- [Task requirements] As the answer, set down the lines below from the one containing "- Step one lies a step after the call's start" through the one containing "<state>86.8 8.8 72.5", exactly and inclusively, and no others.

========================================

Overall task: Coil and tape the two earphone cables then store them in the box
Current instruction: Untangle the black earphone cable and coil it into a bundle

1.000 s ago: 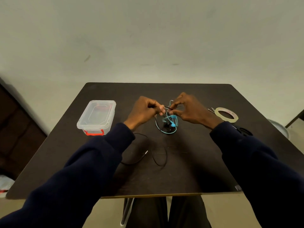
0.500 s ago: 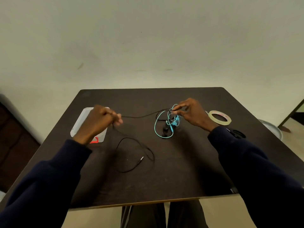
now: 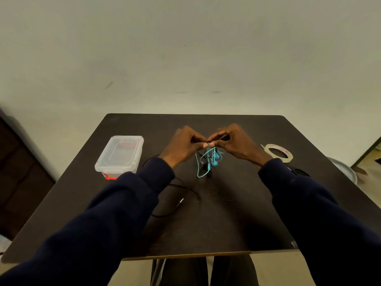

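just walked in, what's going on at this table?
A person's left hand and right hand meet above the table, fingers pinching the tangled earphone cables at the top; blue loops and earbuds hang below. The black cable trails loose across the table toward the near edge. Nothing is coiled or taped yet. The clear box sits to the left, the tape roll to the right, both untouched.
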### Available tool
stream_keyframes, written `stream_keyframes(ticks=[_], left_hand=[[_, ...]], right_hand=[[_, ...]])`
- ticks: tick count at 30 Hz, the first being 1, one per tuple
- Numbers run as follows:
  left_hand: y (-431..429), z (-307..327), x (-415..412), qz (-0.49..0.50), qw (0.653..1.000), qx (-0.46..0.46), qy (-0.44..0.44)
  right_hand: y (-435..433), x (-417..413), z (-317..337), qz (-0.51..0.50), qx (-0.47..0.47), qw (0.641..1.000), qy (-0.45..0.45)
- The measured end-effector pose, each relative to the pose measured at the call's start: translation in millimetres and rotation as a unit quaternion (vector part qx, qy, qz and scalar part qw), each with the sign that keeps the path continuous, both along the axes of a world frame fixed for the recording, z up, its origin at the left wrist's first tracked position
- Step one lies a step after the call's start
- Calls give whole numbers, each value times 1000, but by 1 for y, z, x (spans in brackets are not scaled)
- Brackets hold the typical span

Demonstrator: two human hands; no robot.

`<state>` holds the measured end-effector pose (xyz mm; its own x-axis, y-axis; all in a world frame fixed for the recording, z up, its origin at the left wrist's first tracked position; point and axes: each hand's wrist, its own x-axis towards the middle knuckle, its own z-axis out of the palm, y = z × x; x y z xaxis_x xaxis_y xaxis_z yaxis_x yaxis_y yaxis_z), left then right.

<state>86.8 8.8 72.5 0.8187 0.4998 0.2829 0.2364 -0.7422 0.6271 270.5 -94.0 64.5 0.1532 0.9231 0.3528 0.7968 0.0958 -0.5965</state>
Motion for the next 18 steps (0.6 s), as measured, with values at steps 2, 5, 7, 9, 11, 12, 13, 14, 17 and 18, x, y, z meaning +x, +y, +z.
stream_keyframes(ticks=[2,5,7,9,11,12,13,14,17,18], left_hand=[[0,-1,4,9,1000,9,-16],[2,-1,5,16,998,0,-62],[2,1,4,6,997,-9,-81],[4,3,2,1,995,-10,-97],[8,4,0,5,993,-22,-114],[11,5,-1,10,992,-34,-119],[13,5,-2,13,991,-49,-124],[15,6,-3,14,989,-66,-128],[21,9,-6,12,983,-108,-149],[23,11,-7,11,982,-111,-155]], right_hand=[[-4,3,1,5,-5,1000,-14],[-9,6,-1,1,-28,999,-35],[-11,7,-2,0,-25,999,-28],[-11,8,-2,5,-16,1000,-3],[-11,10,-1,19,-14,999,22],[-12,12,-2,30,-15,999,30],[-13,14,-2,40,-17,998,36],[-14,15,-4,47,-19,998,39],[-16,19,-9,43,-38,997,51],[-17,20,-11,35,-43,997,49]])
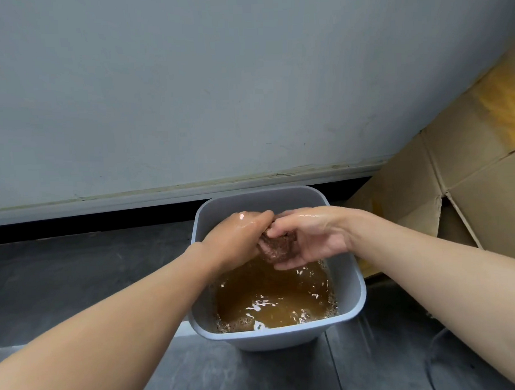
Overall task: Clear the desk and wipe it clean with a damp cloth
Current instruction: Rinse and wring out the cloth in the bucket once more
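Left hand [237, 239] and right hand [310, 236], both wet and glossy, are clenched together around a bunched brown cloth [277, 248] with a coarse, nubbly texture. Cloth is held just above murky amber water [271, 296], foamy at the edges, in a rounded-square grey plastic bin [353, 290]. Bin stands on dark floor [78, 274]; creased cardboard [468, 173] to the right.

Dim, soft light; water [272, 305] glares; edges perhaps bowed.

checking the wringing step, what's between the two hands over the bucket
In the head view, a wadded brown cloth sits between the left hand and right hand, both gripping it above the murky brown water in the grey bucket.
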### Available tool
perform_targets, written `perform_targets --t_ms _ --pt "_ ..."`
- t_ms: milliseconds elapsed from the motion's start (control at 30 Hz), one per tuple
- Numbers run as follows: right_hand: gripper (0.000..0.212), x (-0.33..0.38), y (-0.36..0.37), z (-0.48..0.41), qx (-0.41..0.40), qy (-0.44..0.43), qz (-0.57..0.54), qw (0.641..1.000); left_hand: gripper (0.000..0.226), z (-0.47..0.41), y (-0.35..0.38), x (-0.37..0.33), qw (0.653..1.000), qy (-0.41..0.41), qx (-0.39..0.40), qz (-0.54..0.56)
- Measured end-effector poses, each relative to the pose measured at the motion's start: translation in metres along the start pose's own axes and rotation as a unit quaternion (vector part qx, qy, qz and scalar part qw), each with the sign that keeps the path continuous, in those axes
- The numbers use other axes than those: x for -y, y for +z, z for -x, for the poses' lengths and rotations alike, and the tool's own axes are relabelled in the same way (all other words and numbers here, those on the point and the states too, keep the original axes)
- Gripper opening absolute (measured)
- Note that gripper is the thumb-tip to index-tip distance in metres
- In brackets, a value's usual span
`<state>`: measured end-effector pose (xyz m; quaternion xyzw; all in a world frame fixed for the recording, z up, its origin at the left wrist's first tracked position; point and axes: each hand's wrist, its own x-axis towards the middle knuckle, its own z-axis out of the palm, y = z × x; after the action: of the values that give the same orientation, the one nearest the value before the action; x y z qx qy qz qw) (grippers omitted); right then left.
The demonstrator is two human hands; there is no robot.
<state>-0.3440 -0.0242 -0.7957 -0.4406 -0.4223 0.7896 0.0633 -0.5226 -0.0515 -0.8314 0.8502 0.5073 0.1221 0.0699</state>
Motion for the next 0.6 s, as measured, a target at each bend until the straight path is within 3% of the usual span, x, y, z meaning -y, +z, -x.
perform_targets --t_ms 67,167,233,333,400,533,600 --pt "0.039 -0.002 0.001 -0.002 0.019 0.034 0.020 0.999 0.036 -0.001 -0.001 -0.001 1.000 0.014 0.025 -0.008" --pt "0.014 -0.004 0.007 -0.005 0.019 0.062 0.147 0.987 0.021 -0.005 -0.003 -0.005 0.995 0.024 0.078 -0.057" --pt "0.004 -0.005 0.013 -0.007 -0.022 0.054 0.246 0.968 0.011 -0.005 -0.002 -0.011 0.993 -0.012 0.104 -0.060" --pt "0.006 -0.010 0.021 -0.013 -0.096 0.019 0.371 0.923 0.005 -0.005 0.002 -0.018 0.989 -0.082 0.121 -0.028" --pt "0.013 -0.012 0.025 -0.014 -0.119 -0.005 0.477 0.871 0.003 -0.007 0.007 -0.017 0.984 -0.118 0.133 0.001" --pt "0.021 -0.013 0.033 -0.010 -0.128 -0.065 0.682 0.717 0.017 -0.014 0.010 -0.015 0.951 -0.194 0.216 0.109" --pt "0.035 -0.017 0.035 -0.011 -0.153 -0.097 0.704 0.687 0.018 -0.014 0.008 -0.015 0.922 -0.217 0.265 0.182"
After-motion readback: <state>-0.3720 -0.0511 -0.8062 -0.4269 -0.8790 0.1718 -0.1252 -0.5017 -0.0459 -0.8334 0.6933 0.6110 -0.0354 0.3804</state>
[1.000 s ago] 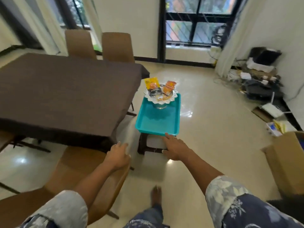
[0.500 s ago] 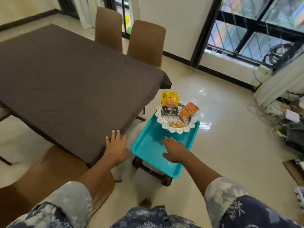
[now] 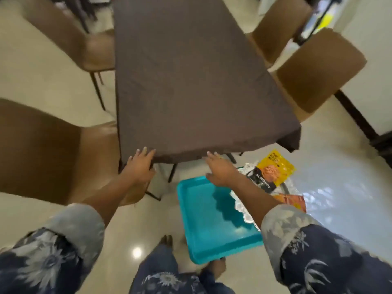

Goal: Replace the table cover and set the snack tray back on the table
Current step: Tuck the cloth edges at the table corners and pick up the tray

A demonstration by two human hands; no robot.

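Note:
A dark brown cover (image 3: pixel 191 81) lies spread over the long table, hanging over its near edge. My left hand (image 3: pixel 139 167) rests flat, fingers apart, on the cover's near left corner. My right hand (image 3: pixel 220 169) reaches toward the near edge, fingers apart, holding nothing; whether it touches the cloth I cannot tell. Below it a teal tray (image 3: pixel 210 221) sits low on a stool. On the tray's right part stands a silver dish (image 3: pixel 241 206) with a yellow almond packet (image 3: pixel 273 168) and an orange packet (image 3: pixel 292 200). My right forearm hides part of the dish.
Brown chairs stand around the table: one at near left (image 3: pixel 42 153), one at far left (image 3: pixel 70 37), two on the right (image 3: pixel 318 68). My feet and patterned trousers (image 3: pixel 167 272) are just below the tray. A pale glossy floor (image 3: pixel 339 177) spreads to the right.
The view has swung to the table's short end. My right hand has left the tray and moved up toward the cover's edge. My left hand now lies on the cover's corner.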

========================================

- [Answer section]
- Step one lies a step after the call's start
- Calls give whole numbers, each value times 1000, but by 1 for y, z, x (spans in brackets are not scaled)
- Brackets hold the typical span

Demonstrator: two human hands; no robot.

`<state>` holds the measured end-effector pose (xyz mm; its own x-axis, y-axis; all in a world frame fixed for the recording, z up, its origin at the left wrist's first tracked position; point and axes: each hand's wrist, its own x-axis towards the middle knuckle, its own z-axis out of the palm, y = z × x; x y z xaxis_x xaxis_y xaxis_z yaxis_x yaxis_y yaxis_z), left then right.

<state>86.8 8.8 72.5 0.8187 0.4998 0.2829 0.2364 -0.7422 0.6271 270.5 -94.0 64.5 0.1532 0.9231 0.3528 0.7968 0.0958 -0.5965</state>

The exercise has been carried out completely.